New York/Clinton


Somewhere in Soho just off Broadway (4×5 film)

Like many kids in the early 60s, I was a fan of John F. Kennedy. I kept a plaque in my bedroom with Kennedy’s famous “ask not” quote embossed on it. He was the first president I knew, and his natural eloquence and character formed my understanding of who and what an American president was supposed to be. I was 9 years old when he was cut down by an assassin’s bullet in Dallas.

I was 14 years old in 1968, the most tumultuous year, perhaps, in post war American history. I was young, but fully aware of what was going on–the civil rights struggle and the war in Vietnam. The murders of Martin Luther King and Bobby Kennedy left me devastated and heartbroken, and I don’t think I’ve ever really recovered. I remember poignantly Teddy Kennedy’s eulogy delivered in St. Patrick’s Cathedral, as deeply eloquent a tribute as has ever been written.

A few days ago Teddy Kennedy was diagnosed with a brain tumor, and while one hopes for his recovery, I am already prepared for the worst.

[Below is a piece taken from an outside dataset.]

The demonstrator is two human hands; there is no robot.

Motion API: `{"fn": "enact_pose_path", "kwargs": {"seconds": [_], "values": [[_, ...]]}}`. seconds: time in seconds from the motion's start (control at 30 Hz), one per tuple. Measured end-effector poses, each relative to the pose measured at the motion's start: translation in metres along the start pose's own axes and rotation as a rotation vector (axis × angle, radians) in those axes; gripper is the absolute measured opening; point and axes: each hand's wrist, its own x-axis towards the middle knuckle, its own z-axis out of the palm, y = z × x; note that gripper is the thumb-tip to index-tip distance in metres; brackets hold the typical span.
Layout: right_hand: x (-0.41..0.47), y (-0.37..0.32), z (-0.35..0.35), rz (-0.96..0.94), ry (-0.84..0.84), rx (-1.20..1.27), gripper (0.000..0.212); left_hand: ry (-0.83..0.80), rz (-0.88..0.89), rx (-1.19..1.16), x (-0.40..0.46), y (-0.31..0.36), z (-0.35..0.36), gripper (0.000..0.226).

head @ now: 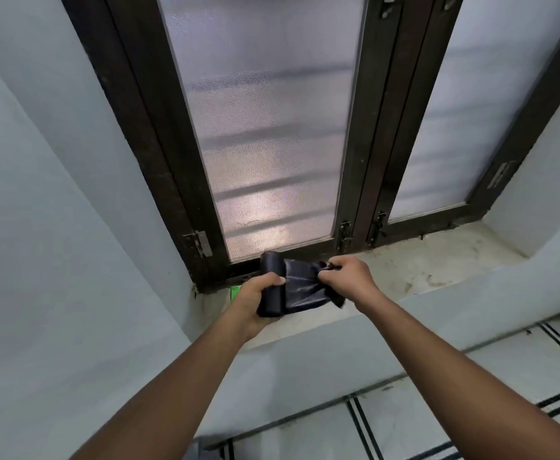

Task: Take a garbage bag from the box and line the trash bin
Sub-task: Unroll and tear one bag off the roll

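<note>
A roll of black garbage bags (269,287) is held upright above the window sill, gripped round its middle by my left hand (255,300). A loose sheet of black bag (302,285) stretches from the roll to the right. My right hand (346,277) pinches the bunched far end of that sheet. A small green corner of a box (235,291) shows on the sill just left of my left hand; the rest of it is hidden. No trash bin can be made out.
A dark-framed window (265,127) with frosted mesh panes stands right behind my hands. The stained stone sill (421,260) runs off to the right. Pale walls close in on the left, and a white tiled floor (471,393) with black lines lies below.
</note>
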Motion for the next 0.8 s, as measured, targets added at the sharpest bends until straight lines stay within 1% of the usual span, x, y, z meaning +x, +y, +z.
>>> {"fn": "enact_pose_path", "kwargs": {"seconds": [0.1, 0.13, 0.2, 0.27, 0.33, 0.37, 0.43, 0.47, 0.5, 0.53, 0.57, 0.7, 0.77, 0.8], "values": [[-0.001, 0.001, -0.007, -0.020, 0.072, 0.028, 0.017, -0.010, -0.011, -0.005, -0.002, -0.003, -0.004, 0.046], [-0.003, 0.000, -0.009, -0.036, 0.079, 0.025, 0.023, -0.013, -0.013, -0.008, -0.002, -0.004, -0.004, 0.048], [-0.005, -0.003, -0.007, -0.065, 0.074, 0.016, 0.045, -0.023, -0.016, -0.005, -0.002, -0.006, -0.002, 0.054], [-0.007, -0.008, -0.005, -0.047, 0.053, 0.034, 0.050, -0.040, -0.017, 0.014, -0.001, -0.008, 0.002, 0.051], [-0.009, -0.012, -0.005, -0.006, 0.027, 0.061, 0.042, -0.038, -0.013, 0.012, -0.003, -0.008, 0.006, 0.043], [-0.011, -0.014, -0.005, 0.013, 0.010, 0.058, 0.034, -0.031, -0.006, -0.002, -0.003, -0.007, 0.007, 0.042], [-0.011, -0.015, -0.007, 0.049, -0.029, 0.079, 0.013, -0.018, 0.001, -0.030, -0.003, -0.006, 0.008, 0.051], [-0.010, -0.013, -0.008, 0.051, -0.043, 0.072, 0.023, -0.014, 0.004, -0.039, -0.003, -0.005, 0.007, 0.057], [-0.009, -0.011, -0.009, 0.055, -0.055, 0.050, 0.041, -0.004, 0.007, -0.042, -0.003, -0.005, 0.007, 0.060], [-0.007, -0.009, -0.009, 0.054, -0.053, 0.015, 0.053, -0.001, 0.012, -0.044, -0.002, -0.005, 0.005, 0.062], [-0.005, -0.008, -0.010, 0.036, -0.044, -0.015, 0.055, 0.003, 0.015, -0.043, -0.002, -0.005, 0.004, 0.061], [-0.002, -0.003, -0.008, -0.041, -0.011, -0.029, 0.023, -0.014, 0.034, -0.033, -0.003, -0.004, 0.004, 0.062], [-0.002, -0.002, -0.005, -0.075, 0.001, -0.029, 0.007, -0.018, 0.034, -0.030, -0.004, -0.004, 0.007, 0.053], [-0.002, -0.003, -0.003, -0.078, -0.016, -0.020, 0.011, -0.013, 0.031, -0.025, -0.004, -0.004, 0.008, 0.050]]}}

We are in the middle of a dramatic and prolonged Democratic presidential campaign between the heir to Bill Clinton’s two term presidency and, to many of us, the heir to the legacy of the Kennedy brothers. We all know the personal dangers associated with Barack Obama’s candidacy as the first black man with a real chance to the highest office in the land. And we all know–and see–how messages of hope and idealism pose a threat to the status quo. There is an undercurrent of anger that lurks menacingly.

Yesterday Hillary Clinton raised the specter of assassination in an off hand reference to Bobby Kennedy, and how his campaign ran into June of 1968. When I read her comments and watched her deliver them on YouTube, I froze inside. She had invoked one of the darkest moments in American political history to justify the continuation of her campaign, knowing–surely–that in doing so, she was dipping, however gingerly, into a poisonous well of hatred.

Hillary Clinton’s honor (and campaign) now hangs in tatters along with the legacy of Bill Clinton’s presidency. It’s over. Good riddance.